A white woman who was there described the impact on her, “I would not say the goal was to shout down either candidate……This candidates’ forum was large and well attended. So besides just addressing the candidates, it seemed they wanted the conference/activists to engage on the issues of police brutality and the loss of black lives, and this was the best opportunity to be really visible….Many were crying. It was powerful and emotional for me to witness and for all the participants. It was close to the stage and I was next to them, clearly witnessing all as it unfolded.”
She went on, “Bernie really should have dropped the script and taken the moment to show empathy and connection to those activists right when he walked on stage. Instead he came off like a cold, political operative. He could have just said, ” I feel your pain, black lives matter and I absolutely want to engage with you to address these issues”. And she added that “He really appeared like a very disconnected old white guy at that moment. He then dashed off stage without a goodbye. He had scheduled a smaller meeting after with some black leaders which he canceled.”
Another one of my friends looked up Bernie’s statements on the issues involved and had this to say, “I went back and looked at the various statements he has sent out since his campaign began. There is essentially nothing on race. The only message I could find that had to do with our nation’s current turmoil on race was a message of condolence to the families of the people who were murdered in South Carolina. Even that message did not talk about the need for America to move ahead and bring true equality to all its citizens. It just said: ‘we are all with you in our hearts.’ Very inadequate.”
Ashley Yates, one of the organizers, was asked “Why Bernie”, on MSNBC and responded that Bernie is just the person they need to address and I can’t disagree. If he is the one we’ve been waiting for, he needs to respond like he knows something about us, about all of us. Don’t be mad at the activists, irritated maybe, but you might find you’re more disappointed in Bernie, since this is a self-inflicted wound. As Yates said, “We need bold and courageous leadership right now. We don’t need people who are gonna be cowardly and people who are going to be defensive.”

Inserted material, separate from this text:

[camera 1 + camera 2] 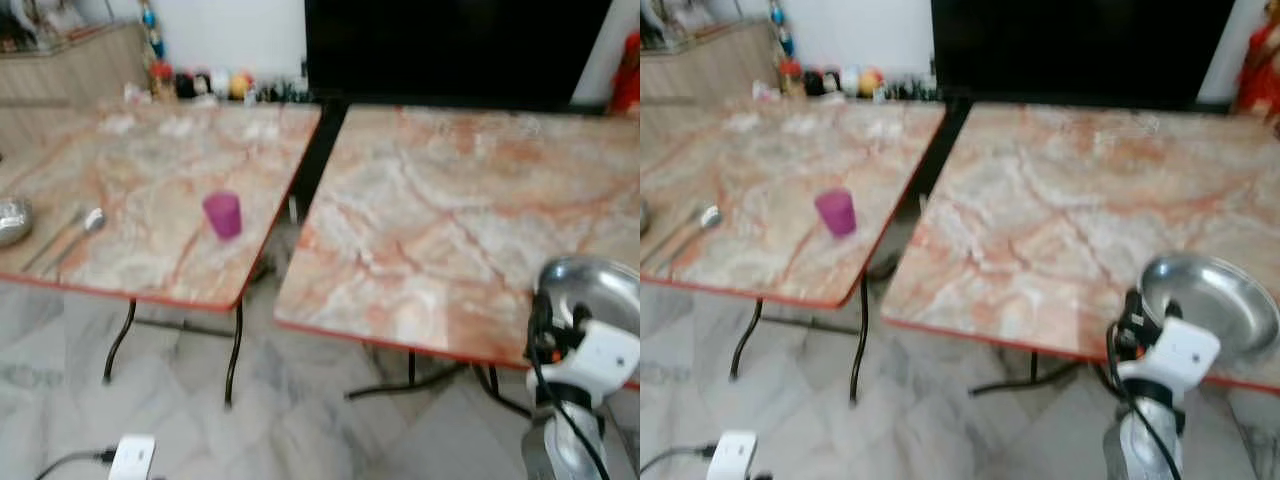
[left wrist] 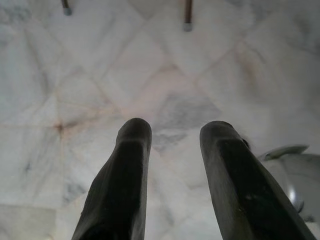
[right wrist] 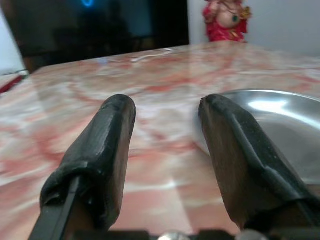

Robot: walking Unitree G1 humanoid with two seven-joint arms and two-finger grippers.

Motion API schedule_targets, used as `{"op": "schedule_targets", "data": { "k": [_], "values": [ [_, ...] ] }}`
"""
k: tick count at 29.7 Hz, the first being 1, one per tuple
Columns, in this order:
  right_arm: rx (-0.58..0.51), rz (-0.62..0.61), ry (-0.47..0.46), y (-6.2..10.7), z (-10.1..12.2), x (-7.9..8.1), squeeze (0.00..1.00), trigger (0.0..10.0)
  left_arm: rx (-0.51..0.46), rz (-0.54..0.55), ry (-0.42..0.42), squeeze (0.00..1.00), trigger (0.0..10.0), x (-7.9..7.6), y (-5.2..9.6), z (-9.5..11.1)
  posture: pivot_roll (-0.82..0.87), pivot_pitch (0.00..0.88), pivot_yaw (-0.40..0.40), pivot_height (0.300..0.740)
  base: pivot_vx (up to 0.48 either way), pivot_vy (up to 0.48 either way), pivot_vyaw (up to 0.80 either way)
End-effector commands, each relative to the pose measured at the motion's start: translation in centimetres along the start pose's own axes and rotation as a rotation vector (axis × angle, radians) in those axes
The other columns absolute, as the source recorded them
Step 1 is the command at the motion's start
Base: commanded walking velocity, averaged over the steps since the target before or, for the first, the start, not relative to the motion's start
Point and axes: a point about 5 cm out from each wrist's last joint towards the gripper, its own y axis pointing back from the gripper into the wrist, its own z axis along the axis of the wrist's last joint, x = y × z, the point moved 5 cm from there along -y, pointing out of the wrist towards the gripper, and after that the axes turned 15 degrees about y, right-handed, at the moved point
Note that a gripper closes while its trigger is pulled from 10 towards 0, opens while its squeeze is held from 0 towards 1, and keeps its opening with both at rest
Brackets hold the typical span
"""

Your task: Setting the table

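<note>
Right table [image 1: 1070,210]: marble-patterned top, bare except a steel plate [image 1: 1215,300] lying flat at its near edge, about 4 o'clock on the top.

Right gripper [image 3: 167,117]: fingers spread wide, holding nothing, level with the tabletop; the plate sits just beside one finger [image 3: 245,150], not between the two.

Left table [image 1: 150,190]: purple cup [image 1: 222,214] upright near the 5 o'clock corner; spoon [image 1: 88,222] and a second long utensil lying together toward 8 o'clock; steel bowl [image 1: 12,220] at 9 o'clock, cut by the frame edge.

Left gripper [image 2: 172,140]: fingers apart, empty, pointing at the marble floor [image 2: 165,75].

Progress, judged: plate apparently delivered to the right table. Cup, cutlery and bowl remain on the other table, to be brought over if one setting is intended.
</note>
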Motion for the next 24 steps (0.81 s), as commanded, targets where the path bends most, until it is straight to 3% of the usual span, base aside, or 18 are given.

For some of us, the hope that Bernie brings is tinged with the sadness,the beginning of mourning that the White House will return to its previous state of whiteness or as described by Larry Wilmore of the Nightly Show, “The UnBlackening.” Despite whatever disappointments we’ve had with Barack Obama, I will miss his intelligence, his wit, the leadership of his brilliant wife and the sight of his beautiful family, along with his unique outlook on the world. I will miss the time we had a Black president who despite his desire to bridge the gap, got it-you knew he got it.
As an old white lady, I will admit to my moments of irritation with disruption, annoyance with having to prove my progressive, race conscious bonafides over and over, but I am also uplifted when I despair and grateful when I’m angry. These smart young Black, Brown, and Asian women and men are fighting to not only survive their lives but to live them fully and they will not stop for anybody.